Why the reasoning is the whole ballgame

Veterans often assume a nexus letter wins on the doctor's title — that a specialist's signature outweighs a nurse practitioner's. It doesn't work that way. The Court has held that the probative value of a medical opinion comes from the reasoning that supports it, not from the credentials of the person who wrote it (Nieves-Rodriguez v. Peake, 22 Vet. App. 295 (CAVC 2008)). A three-line letter from a renowned surgeon that just asserts a conclusion can lose to a thorough, well-reasoned opinion from a treating nurse practitioner who explains the medicine and points at the records.

So when you hand your provider the brief, the part to emphasize isn't their qualifications. It's that they walk through why: what in the records supports it, how this condition develops, and why service remains at least as likely a cause as anything else.

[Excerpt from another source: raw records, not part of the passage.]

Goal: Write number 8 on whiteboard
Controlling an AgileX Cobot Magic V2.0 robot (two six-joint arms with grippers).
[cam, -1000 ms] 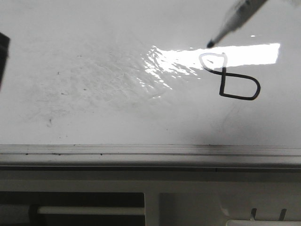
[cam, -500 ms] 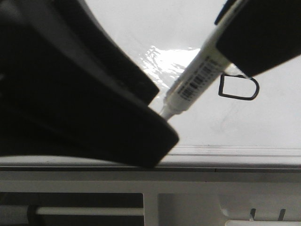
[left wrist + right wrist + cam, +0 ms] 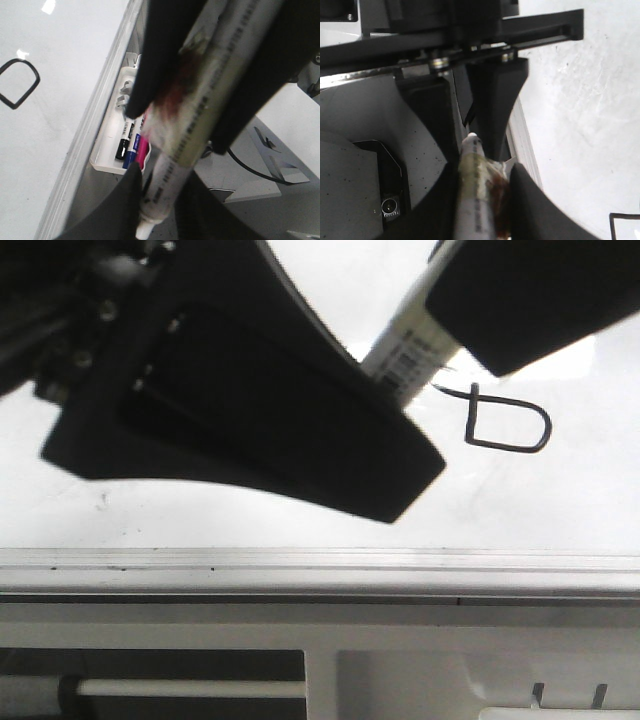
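Black marker line made one number 8 [image 3: 508, 427] on the whiteboard [image 3: 560, 510], right of centre in the front view; only its squarish lower loop showed, the upper loop being hidden behind the single white marker [image 3: 408, 352] and the dark fingers [image 3: 300, 430] in front. Two grippers met on that marker; the right gripper [image 3: 480, 210] was clamped on its barrel; the left gripper [image 3: 157, 215] had a finger close on each side of the tip end, though I could not tell whether they pressed it. One grey edge rail [image 3: 320, 565] ran along the board; beside it one tray [image 3: 107, 160] held three markers, black [image 3: 123, 142], blue [image 3: 131, 150] and pink [image 3: 143, 150], partly covered and blurred.
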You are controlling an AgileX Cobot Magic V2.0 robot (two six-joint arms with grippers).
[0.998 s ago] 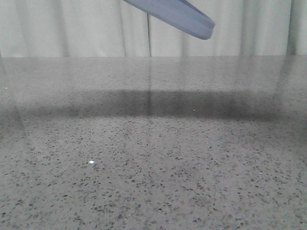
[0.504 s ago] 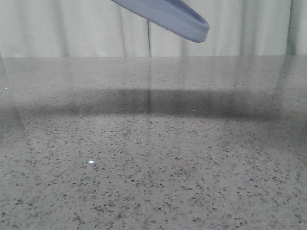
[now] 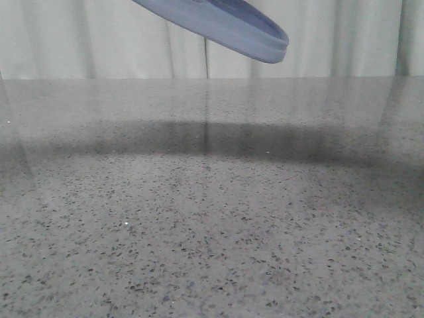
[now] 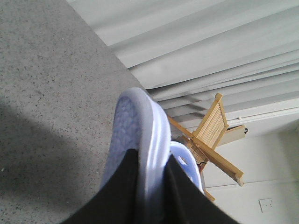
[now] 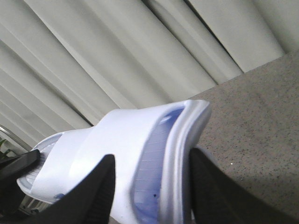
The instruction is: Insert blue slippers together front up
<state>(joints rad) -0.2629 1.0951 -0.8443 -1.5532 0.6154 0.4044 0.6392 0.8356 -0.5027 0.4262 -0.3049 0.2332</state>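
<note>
Above table (image 3: 212, 218) | slipper (image 3: 225, 23) apparently lower, shifted left since earlier

Open table (image 3: 212, 232) below, slipper (image 3: 225, 23) overhead.

The front view's top edge crops a slipper (image 3: 225, 23); both pincers sit outside it.
</note>
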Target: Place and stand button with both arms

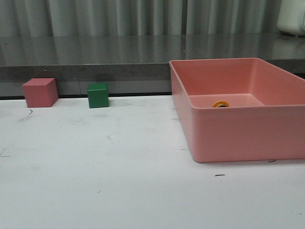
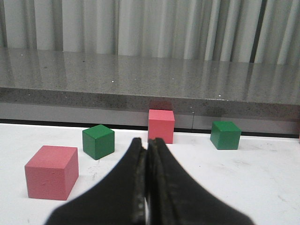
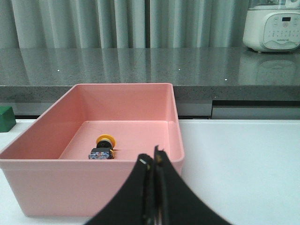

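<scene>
White tabletop (image 1: 119, 181) viewed from the front, with a large pink rectangular plastic bin (image 1: 238, 129) on its right side. The small push-button with yellow mushroom cap and black body (image 3: 103, 147) lies on the bin floor; in the right wrist view it rests on its side, cap pointing toward the far wall, its clear bluish base nearest the camera. From the front only the yellow cap (image 1: 220, 103) shows above the bin's near wall. A pink cube (image 1: 40, 92) and a green cube (image 1: 97, 95) stand apart from each other at the far left edge of the table, against the grey stone ledge (image 1: 95, 55).

The left wrist view shows the left black forked gripper (image 2: 146, 187) with its fingers pressed together, holding nothing, above the table; ahead of it are two pink cubes (image 2: 51, 171) (image 2: 161, 125) and two green cubes (image 2: 98, 141) (image 2: 225, 135), all separate. The right black forked gripper (image 3: 154, 192) likewise has its fingers closed on nothing and sits just outside the bin's near wall, apparently clear of it, though contact cannot be judged. A white appliance (image 3: 274, 26) stands on the ledge.
</scene>
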`<state>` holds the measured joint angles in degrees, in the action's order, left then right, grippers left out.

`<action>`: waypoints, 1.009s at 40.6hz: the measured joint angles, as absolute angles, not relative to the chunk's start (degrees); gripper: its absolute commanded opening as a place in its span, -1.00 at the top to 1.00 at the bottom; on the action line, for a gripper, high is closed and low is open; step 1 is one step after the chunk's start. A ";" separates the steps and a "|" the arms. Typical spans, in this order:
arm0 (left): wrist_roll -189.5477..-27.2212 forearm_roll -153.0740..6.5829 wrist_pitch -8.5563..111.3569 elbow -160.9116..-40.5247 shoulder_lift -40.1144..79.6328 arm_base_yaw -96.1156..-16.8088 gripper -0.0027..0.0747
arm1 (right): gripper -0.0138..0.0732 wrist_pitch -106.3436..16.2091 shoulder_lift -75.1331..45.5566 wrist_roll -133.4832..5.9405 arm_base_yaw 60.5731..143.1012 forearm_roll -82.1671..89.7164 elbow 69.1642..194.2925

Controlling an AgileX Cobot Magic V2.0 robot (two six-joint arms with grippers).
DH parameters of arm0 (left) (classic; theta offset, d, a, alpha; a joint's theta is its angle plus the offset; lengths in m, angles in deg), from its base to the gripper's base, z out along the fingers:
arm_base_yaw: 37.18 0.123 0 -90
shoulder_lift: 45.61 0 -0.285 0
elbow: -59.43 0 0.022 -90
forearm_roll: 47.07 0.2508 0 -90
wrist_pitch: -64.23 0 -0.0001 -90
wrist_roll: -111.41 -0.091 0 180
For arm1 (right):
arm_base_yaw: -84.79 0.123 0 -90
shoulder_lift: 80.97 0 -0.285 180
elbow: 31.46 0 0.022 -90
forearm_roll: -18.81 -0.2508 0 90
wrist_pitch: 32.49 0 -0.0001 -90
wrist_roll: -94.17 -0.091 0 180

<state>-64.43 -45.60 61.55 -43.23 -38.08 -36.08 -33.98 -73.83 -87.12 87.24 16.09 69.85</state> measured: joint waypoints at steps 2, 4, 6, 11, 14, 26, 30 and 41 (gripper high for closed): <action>-64.43 -45.60 61.55 -43.23 -38.08 -36.08 0.98 | 0.82 -33.98 -73.83 -87.12 87.24 16.09 69.85; -64.43 -45.60 61.55 -43.23 -38.08 -36.08 0.98 | 0.82 -33.98 -73.83 -87.12 87.24 16.09 69.85; -64.43 -45.60 61.55 -43.23 -38.08 -36.08 0.98 | 0.82 -33.98 -73.83 -87.12 87.24 16.09 69.85; -64.43 -45.60 61.55 -43.23 -38.08 -36.08 0.98 | 0.82 -33.98 -73.83 -87.12 87.24 16.09 69.85; -64.43 -45.60 61.55 -43.23 -38.08 -36.08 0.98 | 0.82 -33.98 -73.83 -87.12 87.24 16.09 69.85; -64.43 -45.60 61.55 -43.23 -38.08 -36.08 0.98 | 0.82 -33.98 -73.83 -87.12 87.24 16.09 69.85; -64.43 -45.60 61.55 -43.23 -38.08 -36.08 0.98 | 0.82 -33.95 -73.83 -87.12 87.24 16.09 69.85; -64.43 -45.60 61.89 -43.23 -38.08 -36.08 0.98 | 0.82 -33.11 -73.83 -87.12 87.24 16.09 69.85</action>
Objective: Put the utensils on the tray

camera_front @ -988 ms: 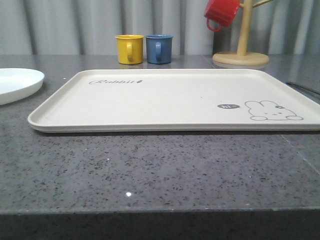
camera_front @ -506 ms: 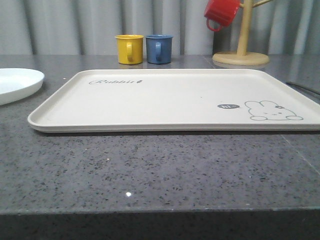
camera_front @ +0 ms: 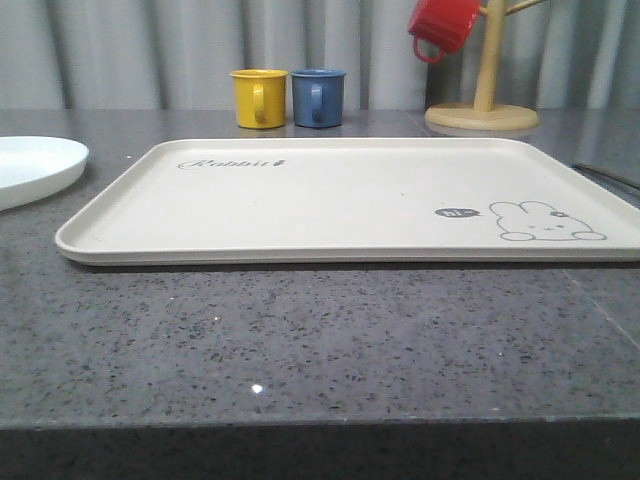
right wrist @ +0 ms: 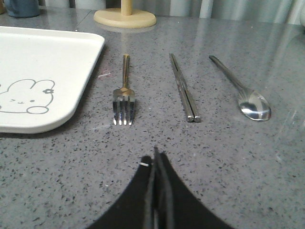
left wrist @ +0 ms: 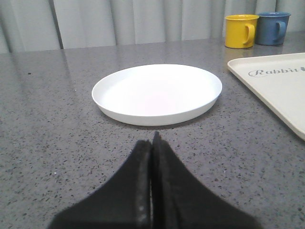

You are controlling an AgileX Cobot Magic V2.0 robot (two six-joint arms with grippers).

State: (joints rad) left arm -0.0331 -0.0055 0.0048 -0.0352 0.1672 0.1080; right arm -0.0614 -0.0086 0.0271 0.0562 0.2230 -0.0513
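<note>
The cream tray with a bunny drawing lies flat in the middle of the grey counter, with nothing on it. A shallow white plate rests on the counter to the tray's left; its edge is the plate in the front view. My left gripper hovers just short of the plate, shut and holding nothing. To the tray's right lie a silver fork, metal chopsticks and a spoon, side by side. My right gripper is shut and holds nothing, a short way short of the fork.
A yellow mug and a blue mug stand behind the tray. A wooden mug tree with a red mug hanging on it stands at the back right. The counter's front edge runs across the near side.
</note>
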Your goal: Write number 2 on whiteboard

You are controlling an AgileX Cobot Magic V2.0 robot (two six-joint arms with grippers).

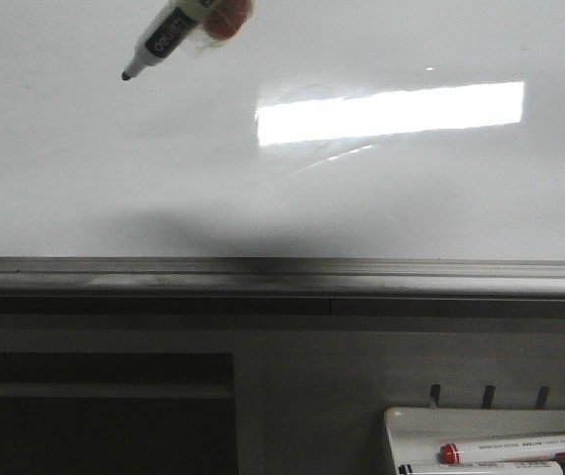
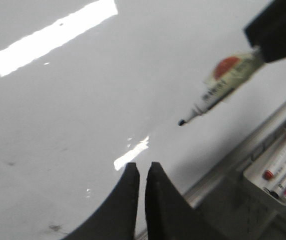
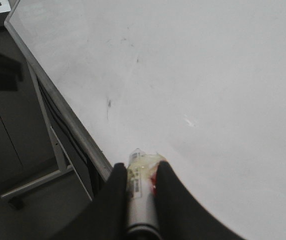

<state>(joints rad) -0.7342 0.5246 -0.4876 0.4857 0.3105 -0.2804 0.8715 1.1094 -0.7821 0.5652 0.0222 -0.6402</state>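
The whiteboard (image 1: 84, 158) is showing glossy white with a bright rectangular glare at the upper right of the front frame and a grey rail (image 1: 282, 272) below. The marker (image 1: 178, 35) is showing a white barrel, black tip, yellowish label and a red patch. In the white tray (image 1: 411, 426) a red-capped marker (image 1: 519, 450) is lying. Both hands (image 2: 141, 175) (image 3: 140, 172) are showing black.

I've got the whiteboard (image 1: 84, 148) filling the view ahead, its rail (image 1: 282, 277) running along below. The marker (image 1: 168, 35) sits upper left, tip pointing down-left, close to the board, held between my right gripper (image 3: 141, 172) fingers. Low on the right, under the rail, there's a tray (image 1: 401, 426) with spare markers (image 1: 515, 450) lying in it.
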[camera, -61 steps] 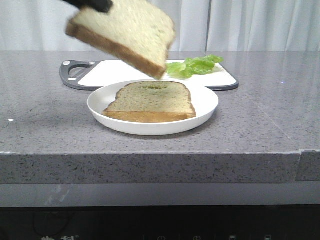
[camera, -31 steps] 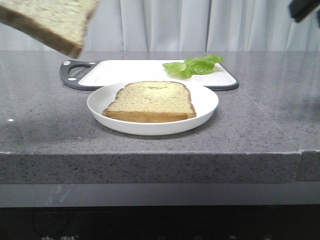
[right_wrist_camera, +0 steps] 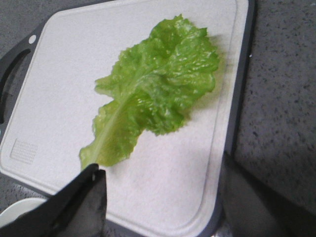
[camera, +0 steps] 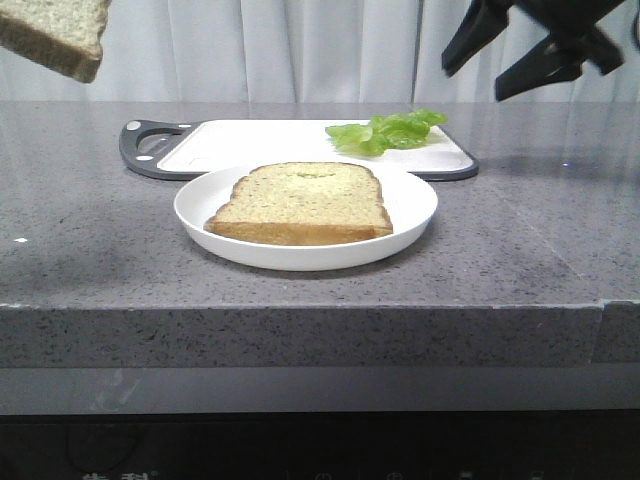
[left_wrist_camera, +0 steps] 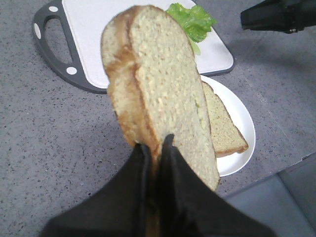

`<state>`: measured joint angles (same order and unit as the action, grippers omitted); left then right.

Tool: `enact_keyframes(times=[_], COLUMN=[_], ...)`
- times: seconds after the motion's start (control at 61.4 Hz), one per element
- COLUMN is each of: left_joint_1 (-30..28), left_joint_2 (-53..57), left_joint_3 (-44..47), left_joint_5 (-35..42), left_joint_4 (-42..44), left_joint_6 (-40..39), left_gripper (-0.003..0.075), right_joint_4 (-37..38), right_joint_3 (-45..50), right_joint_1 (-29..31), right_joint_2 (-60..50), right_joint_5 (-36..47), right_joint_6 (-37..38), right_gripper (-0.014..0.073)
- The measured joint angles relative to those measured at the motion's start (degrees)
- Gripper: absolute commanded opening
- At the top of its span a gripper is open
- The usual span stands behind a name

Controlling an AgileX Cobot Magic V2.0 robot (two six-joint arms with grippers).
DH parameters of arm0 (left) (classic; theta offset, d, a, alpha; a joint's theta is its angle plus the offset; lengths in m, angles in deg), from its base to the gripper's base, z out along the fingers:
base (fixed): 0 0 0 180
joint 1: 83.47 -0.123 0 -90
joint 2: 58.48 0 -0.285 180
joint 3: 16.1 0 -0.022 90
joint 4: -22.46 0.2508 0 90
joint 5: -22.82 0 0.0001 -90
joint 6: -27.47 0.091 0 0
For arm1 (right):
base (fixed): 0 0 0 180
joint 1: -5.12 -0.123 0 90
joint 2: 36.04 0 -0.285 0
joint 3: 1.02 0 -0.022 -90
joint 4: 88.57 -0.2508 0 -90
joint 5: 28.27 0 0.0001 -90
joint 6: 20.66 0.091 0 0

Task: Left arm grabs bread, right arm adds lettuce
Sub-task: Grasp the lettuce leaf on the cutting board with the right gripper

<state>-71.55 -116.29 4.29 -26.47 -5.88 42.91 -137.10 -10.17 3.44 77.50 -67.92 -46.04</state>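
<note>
While the front view had the bread [camera: 55,35] hanging right over the plate [camera: 410,222] a second ago, it's now way up and off to the plate's left, and the right arm [camera: 500,62] has swung in above the cutting board [camera: 250,140] behind the plate with its fingers spread wide, so the other slice [camera: 302,202] on the plate is clear for topping. Left wrist view shows the left arm [left_wrist_camera: 157,148] pinching the bread by its edge, held on end above the counter beside the plate. Right wrist view has the lettuce [right_wrist_camera: 153,89] lying flat on the board, untouched, parted fingers hovering over it, so I'd guess the grab comes next.
</note>
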Motion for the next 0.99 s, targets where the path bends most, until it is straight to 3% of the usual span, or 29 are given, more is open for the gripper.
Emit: enact_keyframes(times=[0.456, 0.847, 0.993], left_joint_1=[0.0, 0.0, 0.0], left_joint_2=[0.0, 0.0, 0.0], left_joint_3=[0.0, 0.0, 0.0], left_joint_5=[0.0, 0.0, 0.0], left_joint_4=[0.0, 1.83, 2.1], left_joint_6=[-0.04, -0.04, -0.04], left_gripper=[-0.002, -0.002, -0.002], right_joint_4=[-4.97, -6.61, -8.41], right_joint_3=[-16.86, -18.81, -18.81], right_joint_1=[-0.37, -2.52, -2.52], right_joint_2=[17.01, 18.39, 17.99], right_joint_5=[-5.14, -3.94, -3.8], right_joint_6=[-0.12, -0.12, -2.06], right_gripper=[0.048, -0.0013, -0.008])
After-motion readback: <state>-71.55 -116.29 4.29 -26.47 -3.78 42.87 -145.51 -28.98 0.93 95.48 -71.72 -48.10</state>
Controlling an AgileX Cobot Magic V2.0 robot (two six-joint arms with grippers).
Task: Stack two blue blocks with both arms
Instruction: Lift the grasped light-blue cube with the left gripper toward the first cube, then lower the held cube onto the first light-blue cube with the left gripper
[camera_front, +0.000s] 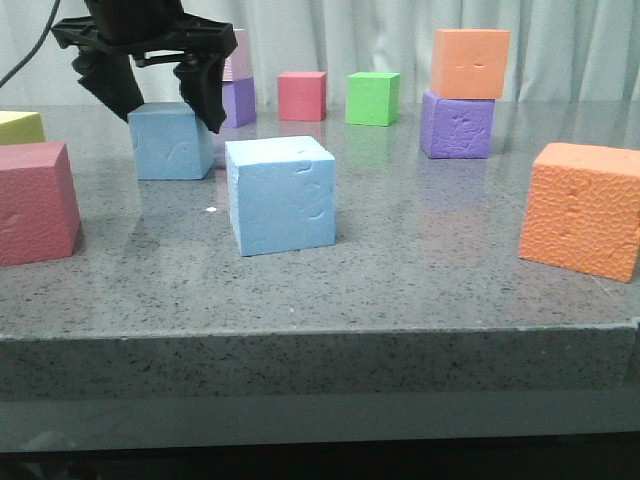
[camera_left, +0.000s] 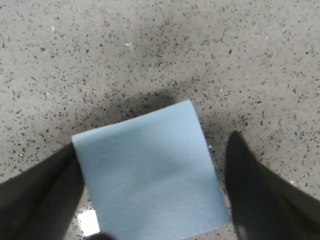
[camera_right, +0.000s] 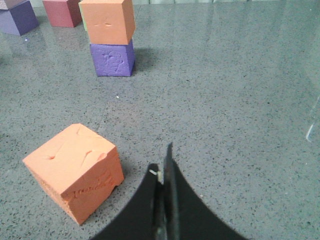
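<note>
While the nearer blue block (camera_front: 281, 195) sits free close to the front edge of the grey speckled surface (camera_front: 420, 280), the farther blue block (camera_front: 171, 141) stands behind it and to its left, well back, with the left end effector (camera_front: 160, 100) spread wide over its top. The main risk, as I judge it, lies in this grasp: in the left wrist view the farther blue block (camera_left: 150, 170) lies skewed between the two dark fingers (camera_left: 40, 197), one finger touching or nearly touching a corner while the other stands clearly apart from the opposite side. Closing from here could twist the cube, or pinch it across its corners so that the soft foam slips or tilts once lifted; a tilted cube would then land crooked on the nearer block and slide off. The left end effector is released, straddling the block but not yet gripping it. Off to the right, the right end effector (camera_right: 164, 172) hangs above bare surface with its fingers pressed together, clenched on nothing, just beside an orange block (camera_right: 75, 170) it could nudge if it swings across. Farther back stands an orange-on-purple stack (camera_right: 109, 40).
</note>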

What to do if your provider won't write one

Some won't. Some VA providers decline as a matter of practice, and some private doctors don't want to touch a claim. That isn't the end of it. A private independent medical examiner (IME) writes nexus opinions as part of their practice, and an accredited VSO or claims agent can point you toward options. Whatever you do, don't pay a company that promises a guaranteed nexus — a bought conclusion with no reasoning behind it is exactly the letter the VA discounts. For where the nexus sits among everything else a claim needs, see the Evidence That Wins guide.

This checklist is an educational aid, not legal or medical advice, and not a nexus letter. It does not write, supply, or substitute for a medical opinion — that must come from a qualified provider exercising their own clinical judgment, in their own words. Nothing here guarantees any outcome. Veteran Field Manual is an independent educational resource, not affiliated with, endorsed by, or representing the U.S. Department of Veterans Affairs or any government agency. Informational only, not legal, medical, or VA-accredited claims advice.